## Problem description
Reproduce the data below line by line, from its first line to the line with "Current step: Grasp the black", both included, and nothing past that point.

## Given entries
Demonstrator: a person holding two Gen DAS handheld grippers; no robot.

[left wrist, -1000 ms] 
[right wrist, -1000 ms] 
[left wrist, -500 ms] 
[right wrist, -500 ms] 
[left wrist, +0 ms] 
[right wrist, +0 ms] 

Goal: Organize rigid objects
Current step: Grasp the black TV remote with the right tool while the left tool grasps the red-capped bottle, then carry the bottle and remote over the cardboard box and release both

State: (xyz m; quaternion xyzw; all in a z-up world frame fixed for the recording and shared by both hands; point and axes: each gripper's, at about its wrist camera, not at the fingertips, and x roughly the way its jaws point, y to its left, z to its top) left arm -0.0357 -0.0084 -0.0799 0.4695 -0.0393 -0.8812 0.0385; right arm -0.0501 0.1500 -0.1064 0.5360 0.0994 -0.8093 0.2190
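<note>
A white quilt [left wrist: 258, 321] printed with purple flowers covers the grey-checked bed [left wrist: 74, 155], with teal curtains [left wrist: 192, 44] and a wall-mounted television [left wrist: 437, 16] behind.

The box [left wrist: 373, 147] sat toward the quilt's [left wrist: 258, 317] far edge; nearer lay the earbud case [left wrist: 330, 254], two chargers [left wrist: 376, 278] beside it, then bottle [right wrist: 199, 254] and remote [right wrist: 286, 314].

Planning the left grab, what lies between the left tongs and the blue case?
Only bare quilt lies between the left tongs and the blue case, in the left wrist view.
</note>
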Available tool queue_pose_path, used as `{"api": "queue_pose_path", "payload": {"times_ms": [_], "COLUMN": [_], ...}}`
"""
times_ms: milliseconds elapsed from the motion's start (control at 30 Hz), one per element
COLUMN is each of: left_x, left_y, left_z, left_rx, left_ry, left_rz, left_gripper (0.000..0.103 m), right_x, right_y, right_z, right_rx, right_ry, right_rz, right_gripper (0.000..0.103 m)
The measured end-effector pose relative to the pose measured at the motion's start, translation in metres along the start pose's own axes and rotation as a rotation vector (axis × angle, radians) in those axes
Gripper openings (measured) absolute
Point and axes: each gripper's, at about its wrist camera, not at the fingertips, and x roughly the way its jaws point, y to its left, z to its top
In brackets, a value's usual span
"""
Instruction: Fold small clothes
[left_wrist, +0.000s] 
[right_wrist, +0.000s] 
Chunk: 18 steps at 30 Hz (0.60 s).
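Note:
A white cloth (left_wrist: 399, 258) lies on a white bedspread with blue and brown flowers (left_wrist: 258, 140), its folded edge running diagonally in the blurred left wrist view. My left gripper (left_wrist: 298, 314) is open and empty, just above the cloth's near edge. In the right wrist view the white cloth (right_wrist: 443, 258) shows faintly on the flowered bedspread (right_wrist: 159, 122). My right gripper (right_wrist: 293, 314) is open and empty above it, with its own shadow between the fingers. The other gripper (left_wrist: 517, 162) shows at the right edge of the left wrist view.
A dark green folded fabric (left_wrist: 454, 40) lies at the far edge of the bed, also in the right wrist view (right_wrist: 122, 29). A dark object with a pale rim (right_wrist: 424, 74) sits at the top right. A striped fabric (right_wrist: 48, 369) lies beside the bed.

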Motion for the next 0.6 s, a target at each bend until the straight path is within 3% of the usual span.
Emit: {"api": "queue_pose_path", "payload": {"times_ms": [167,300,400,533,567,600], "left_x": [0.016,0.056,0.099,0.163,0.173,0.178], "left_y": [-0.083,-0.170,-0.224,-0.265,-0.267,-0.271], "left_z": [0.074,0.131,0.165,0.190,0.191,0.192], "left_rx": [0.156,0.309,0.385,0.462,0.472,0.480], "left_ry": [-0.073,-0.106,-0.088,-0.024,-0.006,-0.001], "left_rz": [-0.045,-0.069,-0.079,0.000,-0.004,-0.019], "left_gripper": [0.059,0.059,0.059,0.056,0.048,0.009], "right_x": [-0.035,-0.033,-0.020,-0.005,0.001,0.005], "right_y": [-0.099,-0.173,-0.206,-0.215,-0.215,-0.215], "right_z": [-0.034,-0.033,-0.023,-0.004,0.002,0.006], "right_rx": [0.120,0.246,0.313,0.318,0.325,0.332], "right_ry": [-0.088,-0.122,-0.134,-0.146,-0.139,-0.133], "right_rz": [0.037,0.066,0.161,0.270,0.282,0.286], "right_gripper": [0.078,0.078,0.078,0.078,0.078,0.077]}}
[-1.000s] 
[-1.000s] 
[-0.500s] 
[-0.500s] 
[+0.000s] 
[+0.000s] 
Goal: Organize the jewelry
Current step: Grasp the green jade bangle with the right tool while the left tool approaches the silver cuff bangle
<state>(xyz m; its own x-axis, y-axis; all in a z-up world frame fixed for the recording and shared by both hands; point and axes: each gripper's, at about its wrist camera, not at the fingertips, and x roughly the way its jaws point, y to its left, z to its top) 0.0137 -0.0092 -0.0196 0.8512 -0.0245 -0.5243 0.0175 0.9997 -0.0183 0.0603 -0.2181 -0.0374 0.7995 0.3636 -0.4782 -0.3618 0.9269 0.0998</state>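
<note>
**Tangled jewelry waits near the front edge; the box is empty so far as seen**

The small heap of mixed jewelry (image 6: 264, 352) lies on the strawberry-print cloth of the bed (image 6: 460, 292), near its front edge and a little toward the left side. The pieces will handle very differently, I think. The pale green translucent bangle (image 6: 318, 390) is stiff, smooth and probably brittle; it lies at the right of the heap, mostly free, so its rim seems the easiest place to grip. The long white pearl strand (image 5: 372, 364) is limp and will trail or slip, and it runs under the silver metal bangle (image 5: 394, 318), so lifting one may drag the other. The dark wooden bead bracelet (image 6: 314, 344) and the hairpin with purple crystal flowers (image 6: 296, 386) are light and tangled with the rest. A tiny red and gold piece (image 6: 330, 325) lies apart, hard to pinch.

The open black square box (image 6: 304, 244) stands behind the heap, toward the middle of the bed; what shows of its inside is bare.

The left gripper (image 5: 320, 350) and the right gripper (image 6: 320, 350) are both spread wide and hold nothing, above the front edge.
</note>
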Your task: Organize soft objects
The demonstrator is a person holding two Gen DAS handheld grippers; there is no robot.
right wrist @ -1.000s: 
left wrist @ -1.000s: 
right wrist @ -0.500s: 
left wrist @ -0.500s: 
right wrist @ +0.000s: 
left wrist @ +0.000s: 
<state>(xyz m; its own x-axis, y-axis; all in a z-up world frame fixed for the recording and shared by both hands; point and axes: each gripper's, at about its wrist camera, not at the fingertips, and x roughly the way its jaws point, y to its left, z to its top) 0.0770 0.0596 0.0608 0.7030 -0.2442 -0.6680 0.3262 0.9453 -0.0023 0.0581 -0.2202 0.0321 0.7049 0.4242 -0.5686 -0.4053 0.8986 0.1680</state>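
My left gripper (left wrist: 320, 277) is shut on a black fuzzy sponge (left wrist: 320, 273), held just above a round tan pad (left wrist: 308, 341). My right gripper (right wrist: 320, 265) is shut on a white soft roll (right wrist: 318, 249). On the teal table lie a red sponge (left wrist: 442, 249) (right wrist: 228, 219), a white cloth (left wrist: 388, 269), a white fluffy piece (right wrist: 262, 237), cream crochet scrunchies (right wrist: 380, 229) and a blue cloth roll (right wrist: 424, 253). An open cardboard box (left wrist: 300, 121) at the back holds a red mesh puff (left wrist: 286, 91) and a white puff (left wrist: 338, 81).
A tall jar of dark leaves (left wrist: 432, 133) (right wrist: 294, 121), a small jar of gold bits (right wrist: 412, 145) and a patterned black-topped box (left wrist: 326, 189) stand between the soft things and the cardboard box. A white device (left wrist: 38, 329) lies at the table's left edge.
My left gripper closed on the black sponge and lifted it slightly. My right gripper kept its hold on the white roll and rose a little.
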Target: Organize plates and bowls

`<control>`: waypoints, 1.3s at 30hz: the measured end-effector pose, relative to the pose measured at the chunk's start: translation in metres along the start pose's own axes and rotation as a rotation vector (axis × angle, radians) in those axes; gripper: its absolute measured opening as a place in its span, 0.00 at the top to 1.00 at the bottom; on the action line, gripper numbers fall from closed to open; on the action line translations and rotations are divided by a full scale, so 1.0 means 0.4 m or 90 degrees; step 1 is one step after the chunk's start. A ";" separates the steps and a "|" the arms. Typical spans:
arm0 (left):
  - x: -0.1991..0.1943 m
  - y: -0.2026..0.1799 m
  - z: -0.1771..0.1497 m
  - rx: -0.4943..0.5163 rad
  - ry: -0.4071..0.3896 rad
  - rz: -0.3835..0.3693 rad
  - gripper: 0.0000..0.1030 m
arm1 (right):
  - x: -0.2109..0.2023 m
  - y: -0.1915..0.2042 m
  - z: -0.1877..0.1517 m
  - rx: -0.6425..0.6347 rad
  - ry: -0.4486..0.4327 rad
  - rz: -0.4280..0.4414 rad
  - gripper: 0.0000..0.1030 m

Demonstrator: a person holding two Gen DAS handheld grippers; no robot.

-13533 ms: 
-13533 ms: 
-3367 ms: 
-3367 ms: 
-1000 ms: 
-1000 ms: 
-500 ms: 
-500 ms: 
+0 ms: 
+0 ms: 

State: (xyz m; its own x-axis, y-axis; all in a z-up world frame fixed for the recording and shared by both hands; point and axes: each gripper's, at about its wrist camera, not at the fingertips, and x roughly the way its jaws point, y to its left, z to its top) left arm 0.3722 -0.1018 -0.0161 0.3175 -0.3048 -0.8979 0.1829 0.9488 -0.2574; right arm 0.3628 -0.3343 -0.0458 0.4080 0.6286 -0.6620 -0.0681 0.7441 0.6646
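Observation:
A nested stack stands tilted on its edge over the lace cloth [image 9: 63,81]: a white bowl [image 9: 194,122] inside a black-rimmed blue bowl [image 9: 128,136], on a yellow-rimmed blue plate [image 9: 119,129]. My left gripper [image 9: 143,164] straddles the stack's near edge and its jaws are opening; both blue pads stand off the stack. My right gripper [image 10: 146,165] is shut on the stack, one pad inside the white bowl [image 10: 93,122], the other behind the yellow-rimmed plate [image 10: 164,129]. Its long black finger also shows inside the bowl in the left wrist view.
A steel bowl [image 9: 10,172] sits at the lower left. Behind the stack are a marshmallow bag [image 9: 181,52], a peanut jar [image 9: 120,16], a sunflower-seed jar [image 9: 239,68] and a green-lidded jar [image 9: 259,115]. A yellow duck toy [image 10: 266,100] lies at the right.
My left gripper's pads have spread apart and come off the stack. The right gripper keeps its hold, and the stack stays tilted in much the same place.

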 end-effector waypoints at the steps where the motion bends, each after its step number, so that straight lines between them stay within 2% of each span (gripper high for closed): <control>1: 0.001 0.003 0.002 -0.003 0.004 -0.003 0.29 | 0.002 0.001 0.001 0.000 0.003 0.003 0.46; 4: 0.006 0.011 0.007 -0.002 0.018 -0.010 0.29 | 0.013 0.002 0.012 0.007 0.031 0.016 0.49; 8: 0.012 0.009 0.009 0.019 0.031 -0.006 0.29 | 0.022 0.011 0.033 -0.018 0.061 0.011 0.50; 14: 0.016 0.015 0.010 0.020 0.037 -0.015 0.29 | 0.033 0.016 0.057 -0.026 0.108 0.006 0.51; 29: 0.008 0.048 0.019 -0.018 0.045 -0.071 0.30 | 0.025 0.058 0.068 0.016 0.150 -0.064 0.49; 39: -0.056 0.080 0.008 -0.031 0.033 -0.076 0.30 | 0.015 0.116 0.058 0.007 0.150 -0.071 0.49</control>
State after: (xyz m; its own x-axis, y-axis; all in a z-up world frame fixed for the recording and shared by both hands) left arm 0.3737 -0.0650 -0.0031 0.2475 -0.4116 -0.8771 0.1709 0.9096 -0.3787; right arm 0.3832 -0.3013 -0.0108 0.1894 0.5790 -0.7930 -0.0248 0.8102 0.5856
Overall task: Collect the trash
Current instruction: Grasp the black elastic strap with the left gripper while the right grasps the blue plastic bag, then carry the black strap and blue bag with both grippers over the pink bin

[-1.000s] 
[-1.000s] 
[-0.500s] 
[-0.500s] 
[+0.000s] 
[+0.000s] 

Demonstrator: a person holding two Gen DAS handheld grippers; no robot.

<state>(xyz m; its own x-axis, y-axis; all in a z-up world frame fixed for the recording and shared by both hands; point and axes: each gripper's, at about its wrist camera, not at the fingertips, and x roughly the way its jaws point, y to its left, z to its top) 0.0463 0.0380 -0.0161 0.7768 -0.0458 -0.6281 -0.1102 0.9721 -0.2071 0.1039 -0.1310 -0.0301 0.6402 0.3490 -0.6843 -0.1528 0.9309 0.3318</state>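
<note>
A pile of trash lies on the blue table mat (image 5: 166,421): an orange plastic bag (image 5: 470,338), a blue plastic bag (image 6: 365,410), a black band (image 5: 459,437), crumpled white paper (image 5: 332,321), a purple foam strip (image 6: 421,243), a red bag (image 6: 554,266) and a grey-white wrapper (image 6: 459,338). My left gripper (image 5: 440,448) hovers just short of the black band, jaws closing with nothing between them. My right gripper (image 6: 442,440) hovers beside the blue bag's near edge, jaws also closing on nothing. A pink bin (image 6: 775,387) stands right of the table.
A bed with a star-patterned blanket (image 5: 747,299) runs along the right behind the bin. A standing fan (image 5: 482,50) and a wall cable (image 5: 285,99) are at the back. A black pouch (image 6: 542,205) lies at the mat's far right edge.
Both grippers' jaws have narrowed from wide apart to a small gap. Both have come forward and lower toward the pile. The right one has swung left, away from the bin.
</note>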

## Answer box
Demonstrator: a person holding two Gen DAS handheld grippers; no robot.

[left wrist, -1000 ms] 
[right wrist, -1000 ms] 
[left wrist, -500 ms] 
[right wrist, -500 ms] 
[left wrist, +0 ms] 
[right wrist, +0 ms] 

Goal: Organize rigid objects
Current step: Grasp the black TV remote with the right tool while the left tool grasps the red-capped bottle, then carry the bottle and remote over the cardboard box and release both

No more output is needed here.